CDC invests nearly $1bn in Actis infrastructure fund

The African remainder of CDC's energy company Globeleq will form the seed asset for emerging market firm Actis’ next $1.25 billion infrastructure fund. CDC also committed $750 million to the fund.

UK government-owned CDC Group has committed $750 million (€511 million) to emerging markets manager Actis’ second infrastructure fund, as well as seeding the fund with $167 million African energy assets, according to CDC chief executive Richard Laing

Actis will raise around $1.25 billion in total, with the remaining commitments coming from other investors, Laing said. The fund will be invested over 15 years given the long-term nature of creating infrastructure assets in emerging markets.

CDC’s legacy African energy assets have been owned by energy company Globeleq since Actis split from CDC.

Last year Globeleq’s assets in North Africa and Asia were sold to Tanjong and Aljomaih for $528 million shortly after it sold its Latin American businesses in May 2007 to Indian construction group DS Constructions and Israeli investment firm Israel Corporation for $542 million. This left the rump African assets, which will continue to be managed by Globeleq.

“We expect the fund to more than match the returns we got from Globeleq of around about 18 percent,” Laing said. Based on the Actis team’s historical experience he expected net internal rate of returns of 20 percent.

Laing said emerging markets were a good place to be investing in the current economic climate, despite worries in the equity markets that emerging markets have not fully decoupled from the problems in more developed markets.

“The decoupling and recoupling [of emerging markets] is often presented in very stark ways. But there is a degree of relationship between economies. Clearly China, for example, depends on exports to other economies. But the question is to what extent does it depend?”

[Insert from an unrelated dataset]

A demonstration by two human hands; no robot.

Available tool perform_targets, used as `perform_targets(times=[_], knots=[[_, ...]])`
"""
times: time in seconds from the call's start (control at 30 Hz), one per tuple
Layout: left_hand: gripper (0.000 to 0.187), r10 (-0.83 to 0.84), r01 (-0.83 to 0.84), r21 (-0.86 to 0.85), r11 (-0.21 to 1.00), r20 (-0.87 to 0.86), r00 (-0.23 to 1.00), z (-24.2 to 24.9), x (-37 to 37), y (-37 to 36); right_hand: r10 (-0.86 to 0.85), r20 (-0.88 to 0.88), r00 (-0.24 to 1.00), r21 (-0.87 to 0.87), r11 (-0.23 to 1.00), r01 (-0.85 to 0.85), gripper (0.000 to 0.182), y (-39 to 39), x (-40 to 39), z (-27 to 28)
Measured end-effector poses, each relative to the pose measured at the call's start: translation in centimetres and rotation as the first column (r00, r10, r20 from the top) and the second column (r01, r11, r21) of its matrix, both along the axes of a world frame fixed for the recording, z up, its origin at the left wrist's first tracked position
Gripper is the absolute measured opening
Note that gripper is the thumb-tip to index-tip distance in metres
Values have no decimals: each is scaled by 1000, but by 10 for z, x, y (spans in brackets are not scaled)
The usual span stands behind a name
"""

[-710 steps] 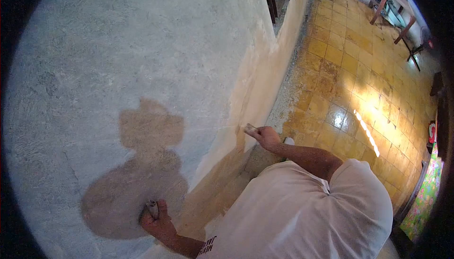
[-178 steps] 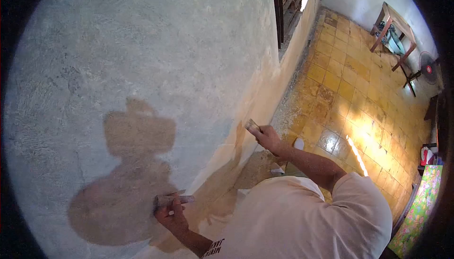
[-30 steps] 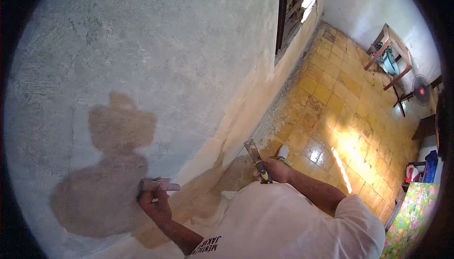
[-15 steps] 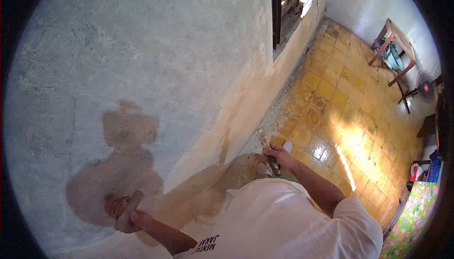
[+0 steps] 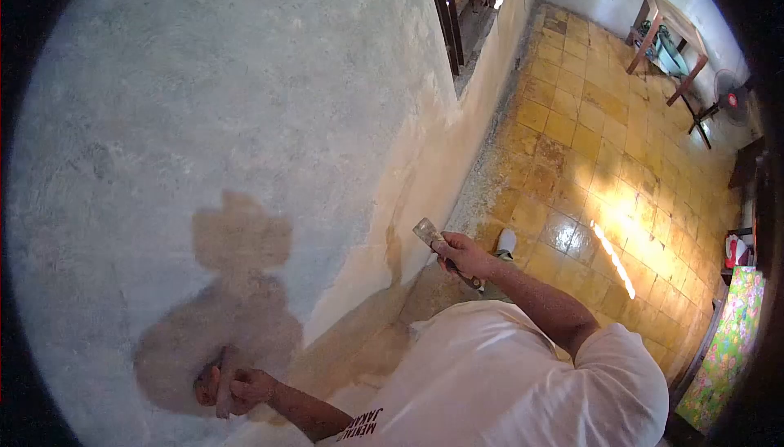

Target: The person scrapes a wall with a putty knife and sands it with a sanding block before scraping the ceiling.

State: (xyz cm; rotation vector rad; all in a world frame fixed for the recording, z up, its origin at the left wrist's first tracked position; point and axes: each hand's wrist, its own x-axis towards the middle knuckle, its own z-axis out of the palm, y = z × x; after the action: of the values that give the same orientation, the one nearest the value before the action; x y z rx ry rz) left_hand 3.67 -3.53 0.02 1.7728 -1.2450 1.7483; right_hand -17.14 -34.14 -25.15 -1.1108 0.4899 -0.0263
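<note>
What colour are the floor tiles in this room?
The floor tiles are yellow to ochre, worn and stained darker near the wall; the head view shows them clearly.

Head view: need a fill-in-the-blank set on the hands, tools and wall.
1. The right hand grips a metal-bladed scraper with its blade pointing toward the ____.
2. The left hand presses a second tool against the grey plastered wall inside the person's ____.
3. The tiled floor is ____ in colour.

Missing: wall; shadow; yellow
</note>
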Motion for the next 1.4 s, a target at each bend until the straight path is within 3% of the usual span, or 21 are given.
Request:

The fund will invest predominantly in the power sector as well as investing in transport, telecoms and energy across Africa as well as South and South East Asia. It will make development stage investments, build greenfield projects and also work on mobile power generation. 

It will invest in asset intensive businesses, involving long-term contracts, often regulated and usually generating stable and predictable cashflows.